6. If you use tobacco products, quit.
Smoking cigarettes or using smokeless tobacco products increases your risk of oral cancer and cancers of the larynx, pharynx and esophagus; gum disease; as well as causes bad breath, tooth discoloration, and contributes to other oral and general health problems.
7. Examine your mouth regularly.
Become familiar with the appearance of your own mouth and teeth through frequent examination. This way you will be able to catch any changes at an early stage and have these changes examined by a dentist. Look for the development of any spots, lesions, cuts, swellings, or growths on your gums, tongue, cheeks, inside of your lips, and floor and roof of your mouth. Examine your teeth for any signs of chipping or cracking, discoloration, and looseness. If you experience a change in your bite or develop pain, call your dentist as soon as possible. An oral examination is particularly important to conduct if you are a tobacco user, since you are at an increased risk of developing oral cancer.
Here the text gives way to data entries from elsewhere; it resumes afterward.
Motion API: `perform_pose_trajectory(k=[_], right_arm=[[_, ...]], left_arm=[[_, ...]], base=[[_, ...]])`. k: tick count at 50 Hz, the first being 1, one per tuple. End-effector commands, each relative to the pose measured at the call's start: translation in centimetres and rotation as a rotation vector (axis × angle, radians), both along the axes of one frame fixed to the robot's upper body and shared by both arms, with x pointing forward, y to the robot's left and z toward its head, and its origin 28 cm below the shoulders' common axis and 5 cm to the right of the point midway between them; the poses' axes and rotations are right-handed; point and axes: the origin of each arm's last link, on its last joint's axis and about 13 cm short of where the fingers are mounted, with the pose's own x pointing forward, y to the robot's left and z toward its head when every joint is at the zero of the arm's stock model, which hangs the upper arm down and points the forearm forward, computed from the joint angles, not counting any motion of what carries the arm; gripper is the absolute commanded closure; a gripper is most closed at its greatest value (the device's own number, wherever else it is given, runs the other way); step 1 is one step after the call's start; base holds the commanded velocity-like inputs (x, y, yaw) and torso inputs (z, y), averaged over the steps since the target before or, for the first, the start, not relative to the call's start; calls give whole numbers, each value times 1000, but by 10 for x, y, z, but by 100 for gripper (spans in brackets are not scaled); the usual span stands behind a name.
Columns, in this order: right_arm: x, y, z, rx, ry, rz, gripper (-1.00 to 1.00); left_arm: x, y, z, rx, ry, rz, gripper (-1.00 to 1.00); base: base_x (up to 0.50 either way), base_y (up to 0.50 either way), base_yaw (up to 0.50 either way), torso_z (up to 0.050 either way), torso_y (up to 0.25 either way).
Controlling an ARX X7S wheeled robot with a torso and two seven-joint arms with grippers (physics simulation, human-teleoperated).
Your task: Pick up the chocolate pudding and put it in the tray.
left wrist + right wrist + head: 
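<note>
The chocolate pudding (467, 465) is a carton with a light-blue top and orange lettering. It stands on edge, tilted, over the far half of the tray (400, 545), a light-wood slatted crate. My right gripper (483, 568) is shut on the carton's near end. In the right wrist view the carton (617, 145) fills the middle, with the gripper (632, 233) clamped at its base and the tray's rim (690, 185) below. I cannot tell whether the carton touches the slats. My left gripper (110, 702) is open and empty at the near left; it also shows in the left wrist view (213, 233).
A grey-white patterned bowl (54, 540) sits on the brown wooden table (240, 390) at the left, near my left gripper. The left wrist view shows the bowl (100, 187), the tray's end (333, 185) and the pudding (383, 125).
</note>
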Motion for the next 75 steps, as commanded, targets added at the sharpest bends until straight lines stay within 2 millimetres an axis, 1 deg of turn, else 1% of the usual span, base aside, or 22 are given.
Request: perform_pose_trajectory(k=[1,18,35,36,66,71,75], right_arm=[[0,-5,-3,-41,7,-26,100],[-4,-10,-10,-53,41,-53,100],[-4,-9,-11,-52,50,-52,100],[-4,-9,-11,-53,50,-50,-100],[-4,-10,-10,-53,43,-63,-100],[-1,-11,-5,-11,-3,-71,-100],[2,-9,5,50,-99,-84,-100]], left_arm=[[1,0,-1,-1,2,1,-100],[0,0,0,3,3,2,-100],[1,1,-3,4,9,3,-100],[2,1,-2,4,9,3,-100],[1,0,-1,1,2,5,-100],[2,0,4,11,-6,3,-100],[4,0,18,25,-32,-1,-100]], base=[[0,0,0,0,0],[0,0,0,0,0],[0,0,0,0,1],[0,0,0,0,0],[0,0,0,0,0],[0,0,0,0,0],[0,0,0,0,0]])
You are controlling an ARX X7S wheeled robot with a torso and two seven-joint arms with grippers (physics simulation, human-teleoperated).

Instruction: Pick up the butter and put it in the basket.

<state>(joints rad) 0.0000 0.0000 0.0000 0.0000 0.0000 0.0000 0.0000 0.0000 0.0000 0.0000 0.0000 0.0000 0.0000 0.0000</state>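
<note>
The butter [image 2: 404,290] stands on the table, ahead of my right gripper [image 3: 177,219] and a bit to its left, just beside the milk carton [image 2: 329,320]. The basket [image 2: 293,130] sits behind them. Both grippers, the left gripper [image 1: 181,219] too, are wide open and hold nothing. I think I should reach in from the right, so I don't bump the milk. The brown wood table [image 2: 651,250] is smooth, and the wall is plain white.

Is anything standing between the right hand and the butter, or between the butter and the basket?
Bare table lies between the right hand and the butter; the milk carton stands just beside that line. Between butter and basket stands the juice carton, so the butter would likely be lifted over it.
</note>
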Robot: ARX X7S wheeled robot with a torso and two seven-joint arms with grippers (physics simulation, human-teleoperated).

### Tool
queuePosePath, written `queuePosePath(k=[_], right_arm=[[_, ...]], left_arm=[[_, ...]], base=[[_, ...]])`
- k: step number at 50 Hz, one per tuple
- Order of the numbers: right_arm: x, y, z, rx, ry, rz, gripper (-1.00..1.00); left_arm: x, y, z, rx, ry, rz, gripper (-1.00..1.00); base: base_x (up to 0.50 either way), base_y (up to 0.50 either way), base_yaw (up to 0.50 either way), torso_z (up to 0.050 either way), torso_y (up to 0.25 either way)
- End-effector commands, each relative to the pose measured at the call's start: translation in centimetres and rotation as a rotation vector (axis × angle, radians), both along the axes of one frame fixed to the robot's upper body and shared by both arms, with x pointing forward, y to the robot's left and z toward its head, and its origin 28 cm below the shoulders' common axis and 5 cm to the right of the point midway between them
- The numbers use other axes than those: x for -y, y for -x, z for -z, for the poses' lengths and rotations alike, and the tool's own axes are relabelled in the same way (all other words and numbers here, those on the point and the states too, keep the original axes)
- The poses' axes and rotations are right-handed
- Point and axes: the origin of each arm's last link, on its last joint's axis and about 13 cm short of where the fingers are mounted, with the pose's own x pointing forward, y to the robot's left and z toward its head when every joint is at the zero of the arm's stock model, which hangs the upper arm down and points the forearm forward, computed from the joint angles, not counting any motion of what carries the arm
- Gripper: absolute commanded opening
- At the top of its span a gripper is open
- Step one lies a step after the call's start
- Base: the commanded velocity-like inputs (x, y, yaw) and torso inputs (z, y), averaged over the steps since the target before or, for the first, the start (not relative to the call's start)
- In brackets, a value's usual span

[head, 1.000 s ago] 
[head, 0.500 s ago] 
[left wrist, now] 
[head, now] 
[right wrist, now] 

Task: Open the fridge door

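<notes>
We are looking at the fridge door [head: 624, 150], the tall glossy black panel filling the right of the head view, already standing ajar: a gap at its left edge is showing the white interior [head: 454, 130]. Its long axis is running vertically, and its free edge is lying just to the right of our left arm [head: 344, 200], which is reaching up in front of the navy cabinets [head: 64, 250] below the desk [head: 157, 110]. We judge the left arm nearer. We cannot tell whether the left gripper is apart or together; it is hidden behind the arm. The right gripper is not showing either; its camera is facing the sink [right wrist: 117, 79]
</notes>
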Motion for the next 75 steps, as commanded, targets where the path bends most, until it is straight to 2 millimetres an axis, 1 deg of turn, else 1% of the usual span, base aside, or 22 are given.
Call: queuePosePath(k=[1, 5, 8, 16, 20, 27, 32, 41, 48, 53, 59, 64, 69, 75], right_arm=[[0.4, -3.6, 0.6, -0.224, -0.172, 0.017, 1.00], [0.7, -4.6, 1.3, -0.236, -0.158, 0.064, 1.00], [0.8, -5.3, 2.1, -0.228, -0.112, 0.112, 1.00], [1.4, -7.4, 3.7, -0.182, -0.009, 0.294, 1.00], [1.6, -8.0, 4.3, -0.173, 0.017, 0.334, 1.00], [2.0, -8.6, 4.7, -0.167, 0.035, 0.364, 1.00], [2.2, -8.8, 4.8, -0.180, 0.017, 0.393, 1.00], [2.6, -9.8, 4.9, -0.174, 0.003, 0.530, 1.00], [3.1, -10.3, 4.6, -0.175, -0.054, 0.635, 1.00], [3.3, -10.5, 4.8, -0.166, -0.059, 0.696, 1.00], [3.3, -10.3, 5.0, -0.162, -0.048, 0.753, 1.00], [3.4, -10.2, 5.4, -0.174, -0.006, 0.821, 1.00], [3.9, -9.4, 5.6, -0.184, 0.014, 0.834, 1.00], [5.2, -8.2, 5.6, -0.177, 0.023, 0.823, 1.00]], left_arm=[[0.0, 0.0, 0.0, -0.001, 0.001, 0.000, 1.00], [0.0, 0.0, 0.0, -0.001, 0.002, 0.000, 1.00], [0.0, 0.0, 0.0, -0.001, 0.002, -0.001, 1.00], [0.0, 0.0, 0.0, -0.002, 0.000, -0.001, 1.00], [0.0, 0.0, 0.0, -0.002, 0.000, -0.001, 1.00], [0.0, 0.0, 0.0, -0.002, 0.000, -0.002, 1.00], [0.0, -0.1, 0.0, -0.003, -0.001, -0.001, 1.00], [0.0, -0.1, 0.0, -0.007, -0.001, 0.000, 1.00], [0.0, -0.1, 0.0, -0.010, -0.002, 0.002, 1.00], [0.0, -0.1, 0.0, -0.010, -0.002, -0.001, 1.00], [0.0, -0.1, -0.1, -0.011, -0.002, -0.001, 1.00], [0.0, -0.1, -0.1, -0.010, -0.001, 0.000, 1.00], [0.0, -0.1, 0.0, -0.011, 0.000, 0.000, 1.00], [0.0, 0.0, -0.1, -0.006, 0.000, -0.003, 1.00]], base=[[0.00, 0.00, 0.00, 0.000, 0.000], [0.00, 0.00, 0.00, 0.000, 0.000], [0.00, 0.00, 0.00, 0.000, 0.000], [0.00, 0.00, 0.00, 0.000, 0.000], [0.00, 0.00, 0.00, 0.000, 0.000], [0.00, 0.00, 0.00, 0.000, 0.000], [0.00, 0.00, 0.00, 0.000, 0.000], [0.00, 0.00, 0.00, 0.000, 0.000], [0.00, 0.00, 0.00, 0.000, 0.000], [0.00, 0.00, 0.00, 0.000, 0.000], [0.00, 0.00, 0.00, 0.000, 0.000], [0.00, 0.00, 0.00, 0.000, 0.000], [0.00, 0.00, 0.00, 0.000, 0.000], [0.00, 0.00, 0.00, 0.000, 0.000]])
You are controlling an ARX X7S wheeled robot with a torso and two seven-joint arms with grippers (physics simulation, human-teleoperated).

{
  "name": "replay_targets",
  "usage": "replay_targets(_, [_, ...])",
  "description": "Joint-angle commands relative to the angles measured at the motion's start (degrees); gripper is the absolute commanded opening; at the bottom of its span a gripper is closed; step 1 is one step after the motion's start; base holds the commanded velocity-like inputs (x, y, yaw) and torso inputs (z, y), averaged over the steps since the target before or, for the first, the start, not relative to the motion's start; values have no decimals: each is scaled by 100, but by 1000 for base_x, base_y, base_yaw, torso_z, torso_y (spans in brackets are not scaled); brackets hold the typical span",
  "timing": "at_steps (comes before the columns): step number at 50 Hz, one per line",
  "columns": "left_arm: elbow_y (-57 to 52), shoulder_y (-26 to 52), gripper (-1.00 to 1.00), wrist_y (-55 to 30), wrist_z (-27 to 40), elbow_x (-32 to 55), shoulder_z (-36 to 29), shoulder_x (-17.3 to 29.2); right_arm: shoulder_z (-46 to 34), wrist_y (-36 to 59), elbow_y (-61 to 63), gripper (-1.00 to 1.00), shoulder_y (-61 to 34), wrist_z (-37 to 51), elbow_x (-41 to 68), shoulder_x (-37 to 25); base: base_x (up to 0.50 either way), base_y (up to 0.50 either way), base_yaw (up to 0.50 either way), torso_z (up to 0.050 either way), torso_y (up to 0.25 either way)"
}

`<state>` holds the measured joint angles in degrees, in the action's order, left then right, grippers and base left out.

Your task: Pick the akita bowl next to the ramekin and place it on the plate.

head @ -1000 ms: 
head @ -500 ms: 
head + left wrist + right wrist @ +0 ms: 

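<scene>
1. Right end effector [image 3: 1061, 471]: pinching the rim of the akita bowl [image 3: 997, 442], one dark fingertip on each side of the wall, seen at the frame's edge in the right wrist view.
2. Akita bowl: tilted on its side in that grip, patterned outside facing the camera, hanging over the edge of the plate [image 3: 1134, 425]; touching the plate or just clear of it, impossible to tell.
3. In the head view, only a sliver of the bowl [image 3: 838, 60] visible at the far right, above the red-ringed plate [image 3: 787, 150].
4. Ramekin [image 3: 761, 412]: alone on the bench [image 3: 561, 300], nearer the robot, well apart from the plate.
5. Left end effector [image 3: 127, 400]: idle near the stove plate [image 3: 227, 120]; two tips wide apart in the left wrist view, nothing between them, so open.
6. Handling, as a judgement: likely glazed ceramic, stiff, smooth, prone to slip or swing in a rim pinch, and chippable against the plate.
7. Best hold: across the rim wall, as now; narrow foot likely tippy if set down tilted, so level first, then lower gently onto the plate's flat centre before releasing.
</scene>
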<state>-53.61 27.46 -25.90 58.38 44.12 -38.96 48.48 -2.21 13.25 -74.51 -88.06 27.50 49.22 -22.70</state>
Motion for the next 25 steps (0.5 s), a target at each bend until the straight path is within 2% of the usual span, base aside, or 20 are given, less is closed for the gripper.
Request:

8. Visit your dentist regularly.
The standard recommendation is to visit your dentist twice a year for check-ups and cleanings. Talk with your dentist about the frequency that is best for you considering your oral health situation. Your insurance company never attended dental school.
9. Develop a partnership with your dentist.
Don’t be afraid to ask your dentist for more information if you don’t understand a treatment or procedure. You should be able to have a free and frank discussion with your dentist about the following types of issues:
- What are the treatment options for a particular dental condition?
- How do these options differ in cost and in their durability?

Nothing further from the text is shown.